• **To do**
Below is a listing; reproduce exactly its lines from the one containing "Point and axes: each" to its last line, both ends kept, and no other lines.

··· Supplied data

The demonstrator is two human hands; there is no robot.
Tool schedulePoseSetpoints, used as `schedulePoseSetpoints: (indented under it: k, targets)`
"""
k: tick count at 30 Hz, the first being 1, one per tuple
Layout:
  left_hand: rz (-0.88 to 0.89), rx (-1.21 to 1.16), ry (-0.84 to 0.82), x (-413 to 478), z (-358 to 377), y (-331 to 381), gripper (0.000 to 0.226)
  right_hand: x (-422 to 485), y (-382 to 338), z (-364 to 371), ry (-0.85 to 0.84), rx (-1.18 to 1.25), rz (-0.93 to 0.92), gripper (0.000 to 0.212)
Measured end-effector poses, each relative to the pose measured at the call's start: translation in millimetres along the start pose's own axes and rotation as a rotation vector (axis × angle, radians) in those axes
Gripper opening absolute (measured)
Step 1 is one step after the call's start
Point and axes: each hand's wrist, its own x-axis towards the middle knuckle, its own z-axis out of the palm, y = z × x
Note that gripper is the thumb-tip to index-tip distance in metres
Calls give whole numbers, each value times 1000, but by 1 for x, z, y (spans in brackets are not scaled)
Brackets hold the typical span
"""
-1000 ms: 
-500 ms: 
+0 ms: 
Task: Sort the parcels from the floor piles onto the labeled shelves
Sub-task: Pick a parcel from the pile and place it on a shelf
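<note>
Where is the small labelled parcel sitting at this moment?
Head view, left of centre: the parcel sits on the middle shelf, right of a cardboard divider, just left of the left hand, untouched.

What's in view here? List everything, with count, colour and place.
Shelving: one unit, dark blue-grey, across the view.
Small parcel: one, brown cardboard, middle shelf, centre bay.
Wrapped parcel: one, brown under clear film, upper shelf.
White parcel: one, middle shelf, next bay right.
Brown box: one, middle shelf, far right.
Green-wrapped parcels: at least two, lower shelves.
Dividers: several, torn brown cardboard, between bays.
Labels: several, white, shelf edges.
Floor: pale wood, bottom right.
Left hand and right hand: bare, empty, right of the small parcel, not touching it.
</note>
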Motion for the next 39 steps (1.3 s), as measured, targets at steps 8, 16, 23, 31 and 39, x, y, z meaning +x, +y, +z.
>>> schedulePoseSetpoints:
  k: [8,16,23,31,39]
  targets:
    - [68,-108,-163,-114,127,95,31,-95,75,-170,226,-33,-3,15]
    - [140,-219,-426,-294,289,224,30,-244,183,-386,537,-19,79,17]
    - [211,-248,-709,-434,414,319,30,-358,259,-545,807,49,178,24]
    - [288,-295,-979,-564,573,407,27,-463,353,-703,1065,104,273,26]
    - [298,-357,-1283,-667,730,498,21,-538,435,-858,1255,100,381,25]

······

• **Solution for this exercise**
Point and axes: each hand's wrist, its own x-axis towards the middle knuckle, its own z-axis out of the palm, y = z × x
Note that gripper is the thumb-tip to index-tip distance in metres
Calls give whole numbers, each value times 1000, but by 1 for x, z, y (spans in brackets are not scaled)
Brackets hold the typical span
"""
-1000 ms: 
-500 ms: 
+0 ms: 
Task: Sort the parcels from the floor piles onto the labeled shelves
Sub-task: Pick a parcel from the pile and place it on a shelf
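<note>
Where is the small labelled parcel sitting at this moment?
Head view, left of centre: the parcel sits on the middle shelf, right of a cardboard divider, just left of the left hand, untouched.

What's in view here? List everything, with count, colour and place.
Shelving: one unit, dark blue-grey, across the view.
Small parcel: one, brown cardboard, middle shelf, centre bay.
Wrapped parcel: one, brown under clear film, upper shelf.
White parcel: one, middle shelf, next bay right.
Brown box: one, middle shelf, far right.
Green-wrapped parcels: at least two, lower shelves.
Dividers: several, torn brown cardboard, between bays.
Labels: several, white, shelf edges.
Floor: pale wood, bottom right.
Left hand and right hand: bare, empty, right of the small parcel, not touching it.
</note>
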Motion for the next 39 steps (1.3 s), as measured, targets at steps 8, 16, 23, 31 and 39, x, y, z meaning +x, +y, +z.
>>> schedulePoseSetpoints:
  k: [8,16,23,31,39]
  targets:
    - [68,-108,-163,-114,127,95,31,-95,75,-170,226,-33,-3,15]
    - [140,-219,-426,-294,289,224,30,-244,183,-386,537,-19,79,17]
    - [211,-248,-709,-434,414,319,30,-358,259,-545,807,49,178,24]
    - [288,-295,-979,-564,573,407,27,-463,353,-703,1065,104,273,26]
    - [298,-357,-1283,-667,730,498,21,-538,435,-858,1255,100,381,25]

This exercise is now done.